Парадоксально также, что, всю свою жизнь являясь активным и ожесточенным противником современного либерального прогресса, К. Н. Леонтьев как будто приоткрывает для этого прогресса лазейку: если реально только настоящее, а будущее неизвестно и тотально трагично, то смысл имеет только эта сегодняшняя жизнь, а в этой ситуации только один шаг до «innerweltlichen Askese» (термин М. Вебера, обозначающий характерное для протестантизма понимание земной активности индивидуума, которая имеет религиозное обоснование).
Действительно, разрыв между небесным и земным свое логическое завершение находит в протестантском учении о земной и небесной Церкви. Наоборот, этот разрыв обретает мистическое преодоление в полноте жизни Церкви, в ее литургическом служении, ибо литургия есть общее дело (Isuoupyla) церковной общины, образ общего служения общины христиан здесь, на земле, и одновременно прообраз Небесного Царства, Царства «Отца, и Сына, и Святого Духа», с благословения которого начинается православная литургия, здесь, на земле. Именно таким литургическим, евхаристическим духом проникнута жизнь первых христианских общин, так, как она описана в древнейших церковных памятниках, в первую очередь в Деяниях апостолов, жизнь поистине братская, единодушная «жизнь во Христе», когда у членов общины все было общим – не только имущество, но и сердце. Эта жизнь, конечно, не преследовала цель построения на земле Небесного Царства, но она также была и далека от «утешительного ребячества» и «младенчески-болезненных» мечтаний.
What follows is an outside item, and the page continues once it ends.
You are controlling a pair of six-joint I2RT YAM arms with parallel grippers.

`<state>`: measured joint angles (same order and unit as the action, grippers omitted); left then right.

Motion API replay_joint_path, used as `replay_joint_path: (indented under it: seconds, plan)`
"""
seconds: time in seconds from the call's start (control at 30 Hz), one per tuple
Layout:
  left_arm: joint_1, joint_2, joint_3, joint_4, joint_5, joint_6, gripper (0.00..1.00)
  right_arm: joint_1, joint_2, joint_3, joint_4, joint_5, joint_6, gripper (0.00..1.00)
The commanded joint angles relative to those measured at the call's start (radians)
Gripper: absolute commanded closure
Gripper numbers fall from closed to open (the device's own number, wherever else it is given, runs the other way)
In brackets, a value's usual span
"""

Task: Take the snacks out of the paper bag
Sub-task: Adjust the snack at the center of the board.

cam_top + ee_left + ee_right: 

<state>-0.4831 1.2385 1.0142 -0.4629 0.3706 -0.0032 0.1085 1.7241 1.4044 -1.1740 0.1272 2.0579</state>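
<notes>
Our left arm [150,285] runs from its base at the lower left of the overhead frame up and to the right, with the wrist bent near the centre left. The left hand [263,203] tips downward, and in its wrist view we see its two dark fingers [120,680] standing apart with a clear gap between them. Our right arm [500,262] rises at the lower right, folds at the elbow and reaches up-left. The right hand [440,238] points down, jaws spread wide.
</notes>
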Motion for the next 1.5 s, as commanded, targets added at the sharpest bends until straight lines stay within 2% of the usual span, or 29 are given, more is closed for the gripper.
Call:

Именно в этом смысле говорит о Церкви как о предвосхищенной эсхатологии прот. Г. Флоровский. Церковь Христова не эсхатологическое знамение, символ, потому что тогда К. Н. Леонтьев прав: человеческая история есть только политический казус, бессмыслица, которая подлежит проклятию, забвению и разрушению: «…человеку, по большому счету, нечего делать – нечего творить, нечего достигать. Он просто подлежит Суду – и томится, ожидая судного дня»[673]. Испытывая некоторые симпатии к католицизму, за которые его обличал еще отец Климент (Зедергольм), К. Н. Леонтьев на самом деле близко подошел к радикализму тех протестантских по своему происхождению теорий, утверждающих активную, деспотическую позицию Бога в истории и крайнюю пассивность человека, который только является объектом Божественного гнева или милости, но самостоятельно действовать неспособен и обречен на слепую покорность[674]. Спасение, так, как его понимает Православная Церковь, есть не только одно загробное мздо-воздаяние, а подход, основанный только на страхе, «бесчеловечен» в самом глубоком и непосредственном смысле этого слова: смысл человеческой истории с того момента, как «Слово плоть бысть», с момента Воскресения Христова и Пятидесятницы – в ее священном характере, теперь спасение человека имеет исторический аспект[675]. Именно христианство во всей полноте своей реализации, именно Церковь во всей полноте своего бытия утверждают истину трагической истории человеческого духа и конструктивный характер человеческой деятельности в истории – истории борьбы с грехом и стремления жизни с Богом и в Боге, жизни, сутью которой является соборное, мистическое переживание Личности Христа. Церковь не есть только «оригинальный бытовой институт»[676].